Weltlandwirtschaftsrat
400 Experten aus Wissenschaft und Politik wollen die globale Agrarproduktion radikal umstellen. Notwendig sei die Rückbesinnung auf natürliche und nachhaltige Produktionsweisen, heißt es dazu in dem Bericht der der sog. Weltlandwirtschaftsrat (IAASTD) gestern veröffentlicht hat. Dazu zähle der Einsatz natürlicher Düngemittel und traditionellen Saatguts sowie kürzere Wege zwischen Produzenten und Verbrauchern. Der Einsatz von gentechnisch verändertem Saatgut, von immer mehr Pestiziden und mineralischen Düngern sei keine erfolgsversprechende Lösung zur weltweiten Ernährungssicherung.
„Business as usual ist keine Option mehr“, heißt es in dem Dokument, das von 54 Staaten unterzeichnet wurde (warum hat eigentlich die Schweiz nicht unterschrieben?). Das derzeitige System helfe den Bedürftigen nicht. „Die ärmsten Entwicklungsländer sind die Verlierer weiterer Handelsliberalisierungen“, erklärte IAASTD-Direktor Robert Watson. Das Hauptaugenmerk der globalen Agrarwirtschaft dürfe nicht mehr allein auf der Massenproduktion liegen, die zu einem „immer zerstörteren und geteilteren Planeten“ führe. Dies sei zwar „keine neue Botschaft“. „Aber es ist eine Botschaft, die in einigen Teilen der Welt nicht ausreichend gehört worden ist“, sagte Watson.
Tatsächlich, neu ist die Botschaft nicht.
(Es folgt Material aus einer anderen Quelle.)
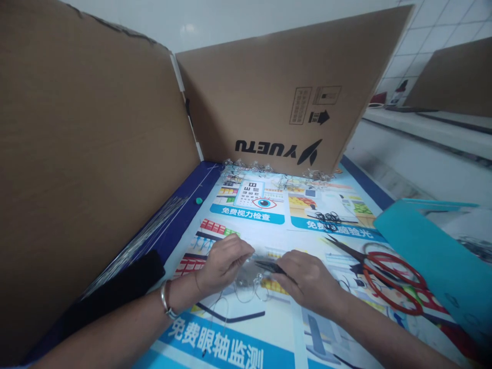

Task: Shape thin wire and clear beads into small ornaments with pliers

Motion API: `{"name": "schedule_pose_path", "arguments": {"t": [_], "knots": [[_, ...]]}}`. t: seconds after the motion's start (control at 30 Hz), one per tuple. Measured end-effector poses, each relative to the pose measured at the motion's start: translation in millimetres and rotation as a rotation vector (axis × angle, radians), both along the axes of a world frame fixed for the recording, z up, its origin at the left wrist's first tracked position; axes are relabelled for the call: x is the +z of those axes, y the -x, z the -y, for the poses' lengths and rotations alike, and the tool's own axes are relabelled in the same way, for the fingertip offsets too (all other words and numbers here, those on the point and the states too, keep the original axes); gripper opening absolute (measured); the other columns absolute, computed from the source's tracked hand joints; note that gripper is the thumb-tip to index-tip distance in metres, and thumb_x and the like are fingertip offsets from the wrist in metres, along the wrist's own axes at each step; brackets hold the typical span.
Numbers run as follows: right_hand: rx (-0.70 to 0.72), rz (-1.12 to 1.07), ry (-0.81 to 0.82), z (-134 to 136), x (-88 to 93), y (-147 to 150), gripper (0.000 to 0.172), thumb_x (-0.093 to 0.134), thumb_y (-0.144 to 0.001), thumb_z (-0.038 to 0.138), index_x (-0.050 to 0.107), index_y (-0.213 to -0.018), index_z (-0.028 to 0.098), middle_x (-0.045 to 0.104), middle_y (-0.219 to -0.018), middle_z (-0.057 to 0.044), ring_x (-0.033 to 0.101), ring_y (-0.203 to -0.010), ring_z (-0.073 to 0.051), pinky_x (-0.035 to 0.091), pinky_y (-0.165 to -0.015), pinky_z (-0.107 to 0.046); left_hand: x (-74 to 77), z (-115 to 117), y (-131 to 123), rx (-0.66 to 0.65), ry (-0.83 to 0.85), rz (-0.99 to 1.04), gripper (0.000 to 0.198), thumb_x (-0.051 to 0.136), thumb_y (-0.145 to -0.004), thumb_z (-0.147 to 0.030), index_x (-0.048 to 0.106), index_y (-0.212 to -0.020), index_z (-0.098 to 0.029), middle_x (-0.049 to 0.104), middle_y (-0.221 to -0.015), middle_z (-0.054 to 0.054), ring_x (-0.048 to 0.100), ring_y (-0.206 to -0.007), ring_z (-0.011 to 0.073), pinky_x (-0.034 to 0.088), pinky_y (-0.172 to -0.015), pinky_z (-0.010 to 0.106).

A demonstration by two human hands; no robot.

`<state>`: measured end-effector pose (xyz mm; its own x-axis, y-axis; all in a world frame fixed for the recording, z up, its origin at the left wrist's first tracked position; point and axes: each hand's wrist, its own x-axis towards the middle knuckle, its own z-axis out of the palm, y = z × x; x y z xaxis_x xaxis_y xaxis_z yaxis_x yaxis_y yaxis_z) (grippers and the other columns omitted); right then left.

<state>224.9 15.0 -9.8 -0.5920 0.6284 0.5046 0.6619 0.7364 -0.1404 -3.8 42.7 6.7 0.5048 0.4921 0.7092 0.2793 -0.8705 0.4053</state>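
Thin silvery beaded wire (249, 287) is lying on the printed poster (292, 236), seeming light and kink-prone, best pinched near its end: our left hand (225, 264) is pinching it there, our right hand (307, 279) gripping small dark pliers (269, 265).

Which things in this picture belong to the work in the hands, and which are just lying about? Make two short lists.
In the work:
left hand, pinching
thin bent silver wire piece
right hand, gripping
small dark pliers

Lying about, untouched:
large red-handled scissors
small black scissors
teal card sheet
brown cardboard screen
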Motion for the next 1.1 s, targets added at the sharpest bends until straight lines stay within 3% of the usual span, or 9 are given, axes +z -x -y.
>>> {"name": "schedule_pose_path", "arguments": {"t": [0.27, 0.47, 0.63, 0.77, 0.87, 0.97, 1.1], "knots": [[-0.038, 0.061, 0.01, -1, 1.9, -1, 0.029, 0.04, -0.092, 0.034, 0.058, -0.076, 0.018, 0.058, -0.065, -0.003, 0.051, -0.061, -0.015, 0.035, -0.057, -0.026, -4.8, -1, 0, 0.008, 0.094, -0.033, 0.014, 0.045, -0.088, -0.013, 0.059, -0.089, -0.015, 0.063, -0.075, 0.005, 0.053, -0.069, 0.0143, 0.041, -0.066, 0.027], [-0.122, 0.204, 0.192, -5, 9.1, -4, 0.029, 0.043, -0.09, 0.036, 0.058, -0.072, 0.018, 0.061, -0.069, -0.003, 0.055, -0.066, -0.016, 0.034, -0.059, -0.027, 1.0, -3, -1, -0.016, 0.493, -0.048, 0.018, 0.046, -0.089, -0.022, 0.061, -0.084, -0.014, 0.061, -0.082, 0.006, 0.056, -0.078, 0.0143, 0.042, -0.071, 0.024], [-0.187, 0.262, 0.446, -6, 23.3, -3, 0.028, 0.043, -0.089, 0.037, 0.057, -0.072, 0.019, 0.062, -0.072, -0.002, 0.057, -0.067, -0.016, 0.032, -0.058, -0.026, 1.9, -8, -1, -0.074, 0.801, -0.036, 0.025, 0.045, -0.089, -0.032, 0.061, -0.085, -0.013, 0.056, -0.074, 0.002, 0.051, -0.068, 0.012, 0.04, -0.063, 0.021], [-0.174, 0.237, 0.547, -5, 29.0, -4, 0.03, 0.043, -0.089, 0.039, 0.056, -0.071, 0.02, 0.062, -0.072, -0.002, 0.056, -0.067, -0.016, 0.031, -0.057, -0.025, 6.0, -13, 3, -0.072, 0.855, -0.105, 0.03, 0.044, -0.089, -0.039, 0.06, -0.088, -0.013, 0.056, -0.076, 0.002, 0.049, -0.069, 0.0118, 0.038, -0.061, 0.021], [-0.174, 0.223, 0.568, -5, 29.9, -4, 0.031, 0.042, -0.089, 0.039, 0.056, -0.07, 0.02, 0.062, -0.072, -0.002, 0.056, -0.067, -0.016, 0.031, -0.057, -0.025, 9.9, -18, 10, 0.0, 0.832, -0.198, 0.04, 0.039, -0.089, -0.048, 0.06, -0.084, -0.014, 0.057, -0.077, 0.003, 0.052, -0.069, 0.013, 0.04, -0.061, 0.022], [-0.163, 0.218, 0.588, -5, 30.9, -3, 0.032, 0.04, -0.09, 0.039, 0.056, -0.07, 0.02, 0.062, -0.073, -0.002, 0.056, -0.069, -0.016, 0.031, -0.059, -0.025, 10.8, -20, 19, 0.07, 0.993, -0.308, 0.054, 0.031, -0.087, -0.059, 0.06, -0.09, -0.014, 0.056, -0.065, 0.002, 0.053, -0.054, 0.0123, 0.04, -0.05, 0.022], [-0.153, 0.224, 0.587, -5, 32.4, -2, 0.032, 0.04, -0.09, 0.039, 0.056, -0.07, 0.02, 0.062, -0.074, -0.003, 0.056, -0.069, -0.016, 0.032, -0.059, -0.025, 10.3, -17, 23, 0.017, 1.203, -0.353, 0.063, 0.027, -0.084, -0.066, 0.057, -0.102, -0.014, 0.058, -0.056, 0.002, 0.054, -0.042, 0.012, 0.037, -0.041, 0.02]]}}
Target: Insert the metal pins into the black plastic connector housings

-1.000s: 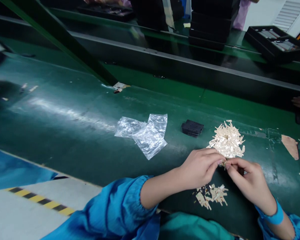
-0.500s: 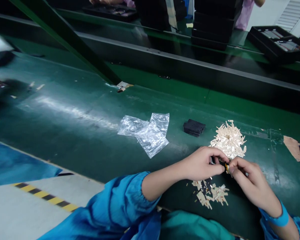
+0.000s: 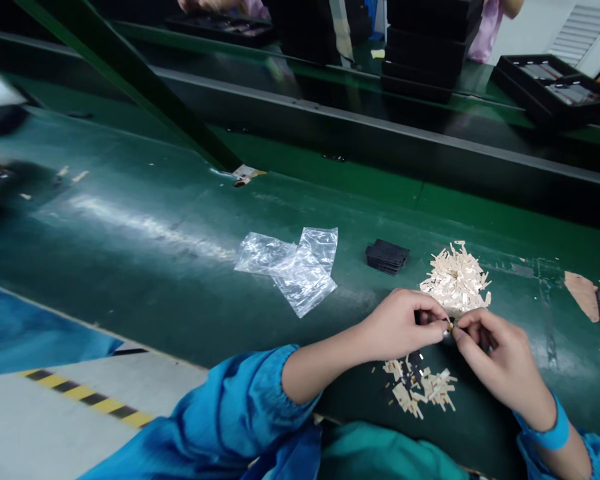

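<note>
The left hand (image 3: 405,327) and right hand (image 3: 500,353) are now closing nearer together, fingertips pinching a tiny yellowish piece (image 3: 449,327) just near of the heaped pale flat strips (image 3: 457,277), seemingly working it jointly.

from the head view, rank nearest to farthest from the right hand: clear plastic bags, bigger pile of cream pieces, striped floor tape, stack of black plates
1. Bigger pile of cream pieces: just beyond the right hand
2. Stack of black plates: left of that pile
3. Clear plastic bags: farther left
4. Striped floor tape: lower left
</note>
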`<act>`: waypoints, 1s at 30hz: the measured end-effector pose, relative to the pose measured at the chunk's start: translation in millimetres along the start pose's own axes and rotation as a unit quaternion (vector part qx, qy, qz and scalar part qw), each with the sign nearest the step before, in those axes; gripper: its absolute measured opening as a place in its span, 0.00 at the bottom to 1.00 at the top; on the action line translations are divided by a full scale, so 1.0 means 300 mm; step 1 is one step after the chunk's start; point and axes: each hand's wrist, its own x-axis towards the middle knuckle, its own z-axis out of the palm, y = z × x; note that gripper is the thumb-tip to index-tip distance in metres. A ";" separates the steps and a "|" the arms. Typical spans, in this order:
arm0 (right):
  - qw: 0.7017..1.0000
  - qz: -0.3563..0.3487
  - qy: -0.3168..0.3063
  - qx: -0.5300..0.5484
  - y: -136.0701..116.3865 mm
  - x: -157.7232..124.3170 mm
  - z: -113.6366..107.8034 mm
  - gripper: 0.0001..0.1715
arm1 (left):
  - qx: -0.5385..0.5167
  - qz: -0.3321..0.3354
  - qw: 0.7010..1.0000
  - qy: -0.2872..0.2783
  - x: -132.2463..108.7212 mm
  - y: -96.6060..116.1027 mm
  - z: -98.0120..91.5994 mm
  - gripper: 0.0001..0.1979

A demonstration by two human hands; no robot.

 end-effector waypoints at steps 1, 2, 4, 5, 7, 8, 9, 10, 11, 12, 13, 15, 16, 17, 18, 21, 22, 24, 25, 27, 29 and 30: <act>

Diese Forderungen hat beispielsweise die Schweizerische Kleinbauernvereinigung bereits vor einem Vierteljahrhundert in ihren Statuten festgeschrieben… Nur leider haben die multinationalen Chemie- und Saatgutfirmen mit ihrer Lobbyarbeit erreicht, dass die Entwicklungen in der Weltagrarwirtschaft immer noch in eine ganz andere Richtung laufen!